# Twisted sister



## RAXL (Jul 9, 2004)

So, Twisted Sister has a Christmas album out. 
I just saw their video for Oh Come all Ye Faithful. 

To the tune of We're Not Gonna Take It Anymore.

One word: Outstanding. :smoking:


----------



## Johnny Thunder (Feb 24, 2006)

That's funny - my sister mentioned this at Thanksgiving and I thought she was kidding.


----------



## morgan8586 (Aug 30, 2006)

Wait a minute...you have a sister? Interesting......is she hot?


----------



## grapegrl (Jan 3, 2006)

_A Twisted Christmas_ is, at least according to the commercial I saw for it on VH1 Classic over the weekend, going to be the band's last album.


----------



## Johnny Thunder (Feb 24, 2006)

morgan8586 said:


> Wait a minute...you have a sister? Interesting......is she hot?

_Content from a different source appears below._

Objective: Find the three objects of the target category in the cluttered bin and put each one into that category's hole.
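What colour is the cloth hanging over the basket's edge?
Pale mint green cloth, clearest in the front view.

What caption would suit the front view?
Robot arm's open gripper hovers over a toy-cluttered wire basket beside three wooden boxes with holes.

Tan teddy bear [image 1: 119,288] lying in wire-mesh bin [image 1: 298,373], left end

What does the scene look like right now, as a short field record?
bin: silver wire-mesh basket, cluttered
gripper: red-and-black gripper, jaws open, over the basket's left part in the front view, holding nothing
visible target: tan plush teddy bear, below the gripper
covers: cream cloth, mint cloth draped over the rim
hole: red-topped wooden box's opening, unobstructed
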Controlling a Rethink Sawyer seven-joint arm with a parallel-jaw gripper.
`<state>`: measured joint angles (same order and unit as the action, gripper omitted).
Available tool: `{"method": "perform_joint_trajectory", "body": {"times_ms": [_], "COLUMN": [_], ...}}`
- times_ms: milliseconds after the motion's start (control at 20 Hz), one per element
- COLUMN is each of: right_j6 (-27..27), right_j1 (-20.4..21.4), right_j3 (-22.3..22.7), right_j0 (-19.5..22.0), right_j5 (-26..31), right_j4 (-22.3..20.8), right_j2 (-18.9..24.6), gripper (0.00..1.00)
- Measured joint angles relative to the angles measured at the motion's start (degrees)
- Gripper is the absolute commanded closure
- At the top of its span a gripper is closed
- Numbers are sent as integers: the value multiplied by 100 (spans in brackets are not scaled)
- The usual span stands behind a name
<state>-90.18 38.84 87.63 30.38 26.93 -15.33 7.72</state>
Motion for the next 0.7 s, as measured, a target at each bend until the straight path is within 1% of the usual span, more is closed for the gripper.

A twin sister, but we were raised separately and all evidence of our relationship was destroyed so our natural father wouldn't learn the truth...wait, is that me and my sister or Star Wars again? Sometimes I mix them up. :googly:


----------



## RAXL (Jul 9, 2004)

You haven't tried to kiss her, have you JT?


----------



## Johnny Thunder (Feb 24, 2006)

That would make HER a truly twisted sister, eh? 

P.S. - NO.


----------



## Sinister (Apr 18, 2004)

Their song, _You Can't Stop Rock And Roll_ is one of the best rock songs of all-time. Listening to it just makes me want to smash the **** out of things. :xbones:


----------



## ScareShack (May 26, 2006)

Im having a hard time seeing them do x-mas music....might actually make x-mas tunes sound good.


----------



## morgan8586 (Aug 30, 2006)

I cant believe I am actually considering buying a xmas cd by TS....


----------



## Hella (Feb 6, 2006)

I want it..lol gonna have to take a trip to Tower Records this week and see if I can get my grubby little hands on it.


----------



## Pete (Apr 13, 2004)

Makes perfect sense. Dee has always said that's where he ripped the song off from, anyway.


----------



## morgan8586 (Aug 30, 2006)

I saw the video on vh1 today for "Come all ye faithfull". The years have not been kind to them....Decent job on the song though.


----------